ImageNet Pretrained Model의 Accurancy

  • Top-1 Accuracy: 자신이 예측한 클래스중 확률이 가장 높은 클래스가 정답일 확률
  • Top-5 Accuracy: 자신이 예측한 클래스중 확률이 상위 5개 클래스에서 정답일 확률

딥네트워크의 시작

AlexNet

  • ReLU활성화 함수
  • 드롭아웃
  • 오버래핑 풀링
  • 7개의 CNN (Pre-training)
  • 2개의 FCN

CNN을 잘쓰자

VGG

  • 간결한 구조로 많은 활용이 이루어졌다.
  • 10개의 CNN을 가지고 총 16개, 19개의 층으로 이뤄진다.
  • 3x3의 커널을 사용해서 더 많은 레이어를 쌓고 이미지의 비서형적 특성을 더 잘 잡아낼 수 있게 하였다.

멀리 있으면 잘 안들려요

기울기 소실(경사소실, Vanishing Gradient)이란?
네트워크를 깊게 쌓으면 모델의 학습을 위한 Gradient가 사라지는 현상이 발생한다.

  • 레이어가 깊어지면서 Gradient가 매우 커지거나 작아진다. 레이어의 가중치가 반복돼서 곱해지면, 1보다 작을 때는 0에 너무 가까워 져버리고, 1보다 클 때에는 그 값이 기하급수적으오 커지게 된다.

ResNet

  • 총 152개 이상의 레이어
  • Skip connertion을 활용하여 Vanishing/Exploding Gradient 문제 해결

Skip Connection은 위의 그림처럼 레이어의 입력을 다른 곳에 이어서 Gradient가 깊은 곳까지 이어지도록한다.

Model API

초기에는 Tensorflow와 Keras의 포함 관계는 없었다. 이 후 Keras의 창시자인 프랑소아 숄레가 구글에 함류하고, Tensorflow 2.0에 이르러서 Keras를 직접 지원하면서 포함된 형태를 보이게 되었다.

VGG16

데이터 셋 가져오기

import tensorflow as tf
from tensorflow import keras
from tensorflow.keras import layers

# CIFAR100 데이터셋을 가져옵시다. 
cifar100 = keras.datasets.cifar100

(x_train, y_train), (x_test, y_test) = cifar100.load_data()
x_train, x_test = x_train / 255.0, x_test / 255.0

print("x_train:", len(x_train), "x_test:", len(x_test))

기본적인 CNN 모델 구현

img_input = keras.Input(shape=(32, 32, 3))
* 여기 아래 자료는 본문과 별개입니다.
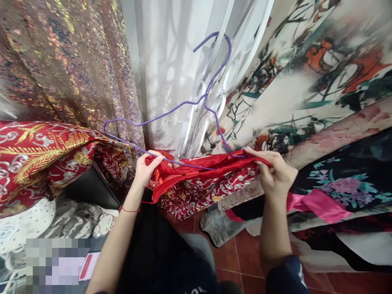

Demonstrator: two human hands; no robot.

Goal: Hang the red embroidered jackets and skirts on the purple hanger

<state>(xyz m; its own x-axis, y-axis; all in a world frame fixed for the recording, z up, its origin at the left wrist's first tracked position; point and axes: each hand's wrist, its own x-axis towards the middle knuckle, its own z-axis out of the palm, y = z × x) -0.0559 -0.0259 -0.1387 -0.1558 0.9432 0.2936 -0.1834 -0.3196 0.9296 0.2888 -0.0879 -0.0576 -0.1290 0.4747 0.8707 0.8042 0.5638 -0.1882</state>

x = keras.layers.Conv2D(16, 3, activation='relu')(img_input)
x = keras.layers.MaxPool2D((2,2))(x)
x = keras.layers.Conv2D(32, 3, activation='relu')(x)
x = keras.layers.MaxPool2D((2,2))(x)
x = keras.layers.Flatten()(x)
x = keras.layers.Dense(256, activation='relu')(x)
predictions = keras.layers.Dense(100, activation='softmax')(x)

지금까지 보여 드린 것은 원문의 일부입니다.